Examples/Case Studies

  • The Cobra High-Utilizer: An employer saved over a quarter million dollars in premiums by intervening with a Cobra member over 65, moving him to Medicare and his disabled dependent to an ACA plan. This individual was costing the plan three times the average claim cost.
  • High-Cost Specialty Drug: A discussion of a single individual accounting for 60% of a plan's spend due to a $600,000 annual injection (Spinraza).
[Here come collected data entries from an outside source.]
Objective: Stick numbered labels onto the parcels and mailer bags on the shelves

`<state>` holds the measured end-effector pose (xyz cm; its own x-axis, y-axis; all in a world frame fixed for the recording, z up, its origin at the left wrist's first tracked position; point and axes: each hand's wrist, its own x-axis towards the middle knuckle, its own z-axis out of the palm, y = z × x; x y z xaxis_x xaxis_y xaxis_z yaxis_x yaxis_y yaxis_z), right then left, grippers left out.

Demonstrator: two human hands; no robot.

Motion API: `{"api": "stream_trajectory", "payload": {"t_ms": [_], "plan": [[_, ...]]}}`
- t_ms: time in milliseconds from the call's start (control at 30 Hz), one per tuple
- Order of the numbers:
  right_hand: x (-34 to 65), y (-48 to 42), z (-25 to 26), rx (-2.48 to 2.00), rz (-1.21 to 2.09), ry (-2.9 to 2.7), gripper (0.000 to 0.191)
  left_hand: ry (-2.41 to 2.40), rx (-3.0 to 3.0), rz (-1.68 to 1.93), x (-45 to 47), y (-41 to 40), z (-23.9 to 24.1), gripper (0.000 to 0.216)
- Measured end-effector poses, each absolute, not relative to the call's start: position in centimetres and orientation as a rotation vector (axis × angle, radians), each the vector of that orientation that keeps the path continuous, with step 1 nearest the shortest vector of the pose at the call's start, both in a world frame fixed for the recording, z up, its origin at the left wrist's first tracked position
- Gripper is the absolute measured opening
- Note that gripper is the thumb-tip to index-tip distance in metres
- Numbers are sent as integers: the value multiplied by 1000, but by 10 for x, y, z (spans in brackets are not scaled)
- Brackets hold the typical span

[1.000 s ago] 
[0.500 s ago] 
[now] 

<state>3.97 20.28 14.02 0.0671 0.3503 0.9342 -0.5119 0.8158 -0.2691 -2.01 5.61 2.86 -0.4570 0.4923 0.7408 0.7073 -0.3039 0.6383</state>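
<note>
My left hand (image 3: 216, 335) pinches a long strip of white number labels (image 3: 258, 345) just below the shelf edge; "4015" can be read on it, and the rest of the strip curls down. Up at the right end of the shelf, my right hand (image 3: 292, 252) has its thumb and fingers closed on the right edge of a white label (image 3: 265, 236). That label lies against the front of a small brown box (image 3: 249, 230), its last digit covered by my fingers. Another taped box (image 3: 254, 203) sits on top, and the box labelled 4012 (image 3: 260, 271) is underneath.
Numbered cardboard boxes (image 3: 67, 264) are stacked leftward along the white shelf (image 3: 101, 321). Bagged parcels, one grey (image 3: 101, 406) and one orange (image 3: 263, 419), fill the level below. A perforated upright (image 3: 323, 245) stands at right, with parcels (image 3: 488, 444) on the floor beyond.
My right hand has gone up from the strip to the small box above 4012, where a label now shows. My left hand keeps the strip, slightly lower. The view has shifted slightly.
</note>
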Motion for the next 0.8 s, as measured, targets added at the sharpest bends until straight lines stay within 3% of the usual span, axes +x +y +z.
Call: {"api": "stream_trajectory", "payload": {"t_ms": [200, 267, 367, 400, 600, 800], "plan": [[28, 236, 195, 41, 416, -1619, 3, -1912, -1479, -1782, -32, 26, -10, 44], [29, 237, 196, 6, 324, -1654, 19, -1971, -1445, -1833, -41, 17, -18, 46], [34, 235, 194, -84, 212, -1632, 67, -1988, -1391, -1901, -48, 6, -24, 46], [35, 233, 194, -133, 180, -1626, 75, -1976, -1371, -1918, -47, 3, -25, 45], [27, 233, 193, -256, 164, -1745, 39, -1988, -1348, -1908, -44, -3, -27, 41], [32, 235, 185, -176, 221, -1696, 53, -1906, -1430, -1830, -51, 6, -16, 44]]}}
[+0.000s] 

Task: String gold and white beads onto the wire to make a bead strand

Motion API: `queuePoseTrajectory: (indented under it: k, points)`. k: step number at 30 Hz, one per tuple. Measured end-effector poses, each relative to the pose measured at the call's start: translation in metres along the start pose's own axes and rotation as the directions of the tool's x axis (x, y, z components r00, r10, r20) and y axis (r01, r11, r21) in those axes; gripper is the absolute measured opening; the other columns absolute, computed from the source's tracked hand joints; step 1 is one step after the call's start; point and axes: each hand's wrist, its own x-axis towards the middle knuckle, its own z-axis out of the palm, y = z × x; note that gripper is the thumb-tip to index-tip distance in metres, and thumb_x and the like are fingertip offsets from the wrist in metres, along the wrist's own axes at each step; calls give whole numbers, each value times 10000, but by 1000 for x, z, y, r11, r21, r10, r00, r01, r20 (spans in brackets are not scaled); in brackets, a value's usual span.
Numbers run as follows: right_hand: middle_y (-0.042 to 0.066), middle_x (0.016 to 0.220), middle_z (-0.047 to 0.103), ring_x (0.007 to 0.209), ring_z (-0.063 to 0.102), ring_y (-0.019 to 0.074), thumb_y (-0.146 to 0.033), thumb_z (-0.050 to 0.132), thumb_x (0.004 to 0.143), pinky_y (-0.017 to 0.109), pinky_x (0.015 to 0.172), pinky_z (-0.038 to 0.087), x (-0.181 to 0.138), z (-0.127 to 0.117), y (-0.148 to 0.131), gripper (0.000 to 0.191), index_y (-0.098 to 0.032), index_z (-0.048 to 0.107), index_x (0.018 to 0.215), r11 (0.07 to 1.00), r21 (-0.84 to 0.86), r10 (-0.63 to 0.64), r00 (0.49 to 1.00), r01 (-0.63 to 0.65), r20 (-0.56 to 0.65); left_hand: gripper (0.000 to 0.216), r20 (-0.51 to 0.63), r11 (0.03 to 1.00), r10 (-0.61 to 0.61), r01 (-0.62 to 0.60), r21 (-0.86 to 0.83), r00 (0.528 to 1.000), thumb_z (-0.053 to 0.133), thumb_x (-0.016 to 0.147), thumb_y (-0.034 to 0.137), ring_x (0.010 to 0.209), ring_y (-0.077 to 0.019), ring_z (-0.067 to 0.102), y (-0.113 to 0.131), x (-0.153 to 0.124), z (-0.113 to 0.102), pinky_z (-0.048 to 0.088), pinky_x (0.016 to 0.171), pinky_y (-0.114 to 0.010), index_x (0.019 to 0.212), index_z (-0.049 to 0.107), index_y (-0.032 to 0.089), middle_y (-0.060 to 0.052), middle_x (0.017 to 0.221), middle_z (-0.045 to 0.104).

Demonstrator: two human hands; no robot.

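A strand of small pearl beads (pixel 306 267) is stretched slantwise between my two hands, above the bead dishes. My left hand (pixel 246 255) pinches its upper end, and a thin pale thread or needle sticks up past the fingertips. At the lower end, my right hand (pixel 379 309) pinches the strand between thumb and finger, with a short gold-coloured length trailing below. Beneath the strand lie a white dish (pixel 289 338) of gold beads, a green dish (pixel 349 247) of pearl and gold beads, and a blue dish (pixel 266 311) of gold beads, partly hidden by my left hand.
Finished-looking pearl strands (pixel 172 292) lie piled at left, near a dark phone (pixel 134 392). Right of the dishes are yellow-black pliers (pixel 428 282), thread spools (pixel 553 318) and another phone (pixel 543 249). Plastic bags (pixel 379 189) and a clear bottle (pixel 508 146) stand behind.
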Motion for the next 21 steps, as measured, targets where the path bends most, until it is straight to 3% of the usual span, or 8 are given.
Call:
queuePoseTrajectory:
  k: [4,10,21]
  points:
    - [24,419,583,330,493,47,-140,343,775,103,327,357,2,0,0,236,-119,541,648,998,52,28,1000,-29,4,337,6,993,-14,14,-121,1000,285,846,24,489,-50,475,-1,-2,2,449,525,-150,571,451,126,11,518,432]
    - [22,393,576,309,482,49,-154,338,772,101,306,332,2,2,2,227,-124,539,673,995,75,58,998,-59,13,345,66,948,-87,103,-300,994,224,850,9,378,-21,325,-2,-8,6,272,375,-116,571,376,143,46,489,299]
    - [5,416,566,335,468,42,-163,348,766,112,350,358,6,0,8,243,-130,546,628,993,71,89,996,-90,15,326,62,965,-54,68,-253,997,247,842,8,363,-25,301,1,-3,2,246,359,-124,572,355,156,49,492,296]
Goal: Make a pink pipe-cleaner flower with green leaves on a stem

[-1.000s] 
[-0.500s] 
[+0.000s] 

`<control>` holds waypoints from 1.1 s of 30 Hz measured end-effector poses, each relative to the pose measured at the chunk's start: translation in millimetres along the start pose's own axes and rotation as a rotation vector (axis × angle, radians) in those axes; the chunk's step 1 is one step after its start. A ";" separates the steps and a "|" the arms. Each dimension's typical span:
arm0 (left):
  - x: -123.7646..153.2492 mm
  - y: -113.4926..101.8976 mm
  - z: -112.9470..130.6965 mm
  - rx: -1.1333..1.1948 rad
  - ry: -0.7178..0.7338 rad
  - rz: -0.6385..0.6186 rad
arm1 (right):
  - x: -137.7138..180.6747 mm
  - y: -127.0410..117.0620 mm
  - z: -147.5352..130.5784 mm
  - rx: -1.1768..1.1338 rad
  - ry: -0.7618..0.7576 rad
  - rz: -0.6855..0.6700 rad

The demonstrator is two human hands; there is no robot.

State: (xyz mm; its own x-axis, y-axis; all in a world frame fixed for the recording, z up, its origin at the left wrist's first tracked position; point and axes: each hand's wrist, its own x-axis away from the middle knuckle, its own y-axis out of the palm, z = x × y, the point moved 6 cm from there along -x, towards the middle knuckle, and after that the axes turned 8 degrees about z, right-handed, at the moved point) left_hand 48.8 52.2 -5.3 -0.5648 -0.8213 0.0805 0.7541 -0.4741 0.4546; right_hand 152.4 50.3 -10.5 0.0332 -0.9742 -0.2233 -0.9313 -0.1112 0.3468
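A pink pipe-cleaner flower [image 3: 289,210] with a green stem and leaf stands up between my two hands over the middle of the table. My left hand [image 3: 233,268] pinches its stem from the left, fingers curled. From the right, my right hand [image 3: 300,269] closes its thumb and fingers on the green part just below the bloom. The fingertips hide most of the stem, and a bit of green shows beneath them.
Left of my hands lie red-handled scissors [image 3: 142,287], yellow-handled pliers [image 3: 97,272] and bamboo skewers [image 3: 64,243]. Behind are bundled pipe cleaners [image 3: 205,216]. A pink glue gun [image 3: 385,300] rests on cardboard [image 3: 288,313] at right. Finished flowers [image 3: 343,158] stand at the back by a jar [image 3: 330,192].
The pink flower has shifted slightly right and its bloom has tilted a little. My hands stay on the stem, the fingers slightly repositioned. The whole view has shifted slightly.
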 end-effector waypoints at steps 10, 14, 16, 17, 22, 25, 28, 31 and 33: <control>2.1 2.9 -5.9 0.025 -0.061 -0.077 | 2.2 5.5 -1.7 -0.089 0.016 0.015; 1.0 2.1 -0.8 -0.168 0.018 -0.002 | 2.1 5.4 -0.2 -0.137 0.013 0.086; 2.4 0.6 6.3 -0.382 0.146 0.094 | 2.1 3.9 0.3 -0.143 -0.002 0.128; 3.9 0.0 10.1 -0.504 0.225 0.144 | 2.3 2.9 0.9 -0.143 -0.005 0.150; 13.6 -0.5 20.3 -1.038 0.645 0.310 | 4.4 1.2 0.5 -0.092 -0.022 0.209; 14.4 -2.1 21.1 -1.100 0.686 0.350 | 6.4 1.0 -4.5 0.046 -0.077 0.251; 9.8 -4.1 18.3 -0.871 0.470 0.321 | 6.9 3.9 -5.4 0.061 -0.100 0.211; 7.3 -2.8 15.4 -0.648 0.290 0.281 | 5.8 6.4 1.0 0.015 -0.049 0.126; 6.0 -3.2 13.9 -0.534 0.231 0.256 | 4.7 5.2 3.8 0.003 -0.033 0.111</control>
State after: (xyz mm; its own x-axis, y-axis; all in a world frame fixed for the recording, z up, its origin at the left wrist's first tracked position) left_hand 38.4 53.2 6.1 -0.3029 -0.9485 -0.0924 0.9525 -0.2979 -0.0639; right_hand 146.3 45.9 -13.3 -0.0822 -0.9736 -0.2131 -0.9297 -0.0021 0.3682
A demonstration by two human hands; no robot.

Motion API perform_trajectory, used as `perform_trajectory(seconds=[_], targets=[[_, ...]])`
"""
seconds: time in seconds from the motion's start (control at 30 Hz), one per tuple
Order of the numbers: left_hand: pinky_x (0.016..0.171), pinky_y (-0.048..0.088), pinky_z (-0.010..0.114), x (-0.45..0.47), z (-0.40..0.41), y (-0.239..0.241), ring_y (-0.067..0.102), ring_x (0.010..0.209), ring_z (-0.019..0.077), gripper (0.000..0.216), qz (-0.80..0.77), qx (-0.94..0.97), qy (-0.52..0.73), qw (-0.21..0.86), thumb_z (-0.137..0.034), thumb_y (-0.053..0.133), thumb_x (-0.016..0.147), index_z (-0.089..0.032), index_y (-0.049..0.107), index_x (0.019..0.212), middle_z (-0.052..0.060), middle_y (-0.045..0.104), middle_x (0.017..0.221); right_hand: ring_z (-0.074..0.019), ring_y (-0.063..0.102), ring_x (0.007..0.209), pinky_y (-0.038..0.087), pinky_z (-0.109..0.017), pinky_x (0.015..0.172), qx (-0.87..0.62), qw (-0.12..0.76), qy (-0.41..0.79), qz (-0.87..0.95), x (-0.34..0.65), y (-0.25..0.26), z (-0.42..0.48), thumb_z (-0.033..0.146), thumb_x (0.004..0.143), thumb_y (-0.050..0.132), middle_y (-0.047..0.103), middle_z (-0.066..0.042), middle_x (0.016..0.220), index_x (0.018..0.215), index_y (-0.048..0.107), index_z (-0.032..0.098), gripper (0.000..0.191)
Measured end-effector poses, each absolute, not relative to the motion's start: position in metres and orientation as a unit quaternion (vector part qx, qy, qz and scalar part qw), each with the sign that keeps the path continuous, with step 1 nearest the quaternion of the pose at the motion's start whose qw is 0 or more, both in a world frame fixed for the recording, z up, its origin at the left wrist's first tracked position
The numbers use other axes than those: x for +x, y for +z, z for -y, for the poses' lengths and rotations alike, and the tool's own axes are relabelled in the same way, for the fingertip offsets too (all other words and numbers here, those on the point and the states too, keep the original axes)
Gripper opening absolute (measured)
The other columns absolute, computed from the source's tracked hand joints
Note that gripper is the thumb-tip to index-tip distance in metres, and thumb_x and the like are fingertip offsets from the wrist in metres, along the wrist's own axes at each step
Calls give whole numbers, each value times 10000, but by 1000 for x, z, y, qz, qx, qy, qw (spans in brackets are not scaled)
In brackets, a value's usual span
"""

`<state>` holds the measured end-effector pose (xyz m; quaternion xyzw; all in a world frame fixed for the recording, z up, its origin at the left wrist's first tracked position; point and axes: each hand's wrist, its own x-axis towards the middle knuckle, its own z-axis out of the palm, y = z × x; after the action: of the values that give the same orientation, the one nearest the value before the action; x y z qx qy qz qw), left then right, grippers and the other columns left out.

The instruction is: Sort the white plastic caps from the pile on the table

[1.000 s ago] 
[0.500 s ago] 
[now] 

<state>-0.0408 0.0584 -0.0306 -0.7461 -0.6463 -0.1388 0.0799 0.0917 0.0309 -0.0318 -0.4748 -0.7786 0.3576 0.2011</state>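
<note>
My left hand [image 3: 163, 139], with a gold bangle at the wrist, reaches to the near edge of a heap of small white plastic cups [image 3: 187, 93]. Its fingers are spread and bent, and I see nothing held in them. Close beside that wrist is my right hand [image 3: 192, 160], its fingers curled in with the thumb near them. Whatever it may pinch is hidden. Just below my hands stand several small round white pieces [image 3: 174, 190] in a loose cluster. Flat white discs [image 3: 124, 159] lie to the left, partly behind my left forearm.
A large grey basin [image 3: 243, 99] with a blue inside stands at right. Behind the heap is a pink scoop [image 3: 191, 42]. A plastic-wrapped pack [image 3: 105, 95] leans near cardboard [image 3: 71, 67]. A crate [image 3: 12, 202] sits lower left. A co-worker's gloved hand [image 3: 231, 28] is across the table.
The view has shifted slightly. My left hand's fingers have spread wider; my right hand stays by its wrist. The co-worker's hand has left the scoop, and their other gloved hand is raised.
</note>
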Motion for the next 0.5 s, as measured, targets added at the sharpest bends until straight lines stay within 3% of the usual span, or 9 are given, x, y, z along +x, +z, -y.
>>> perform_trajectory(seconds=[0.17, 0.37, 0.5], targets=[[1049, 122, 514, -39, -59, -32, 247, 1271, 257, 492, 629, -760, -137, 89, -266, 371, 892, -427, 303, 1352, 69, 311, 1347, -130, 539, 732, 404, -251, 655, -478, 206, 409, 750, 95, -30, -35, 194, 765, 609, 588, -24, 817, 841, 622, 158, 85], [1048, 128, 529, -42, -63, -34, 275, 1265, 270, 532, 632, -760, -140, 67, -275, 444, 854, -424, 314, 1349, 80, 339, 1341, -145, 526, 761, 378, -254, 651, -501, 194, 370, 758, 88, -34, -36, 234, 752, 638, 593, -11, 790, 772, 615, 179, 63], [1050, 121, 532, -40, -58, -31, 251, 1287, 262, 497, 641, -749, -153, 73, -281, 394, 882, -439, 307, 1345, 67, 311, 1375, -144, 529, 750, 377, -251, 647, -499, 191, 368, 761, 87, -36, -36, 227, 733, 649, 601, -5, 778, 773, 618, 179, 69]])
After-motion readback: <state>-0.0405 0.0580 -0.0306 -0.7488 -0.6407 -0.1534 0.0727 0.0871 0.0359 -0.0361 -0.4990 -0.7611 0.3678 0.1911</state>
This illustrates how one high-cost claim can disproportionately affect all employees and the need for effective medication sourcing and patient assistance programs (PAPs).
  • 40% Renewal Mitigation: A client facing a 40% health insurance increase was moved to a self-funded plan, mitigating the entire increase, improving benefits (HMO to PPO), and saving the employer hundreds of thousands of dollars, demonstrating vast overpayment in the previous fully insured arrangement.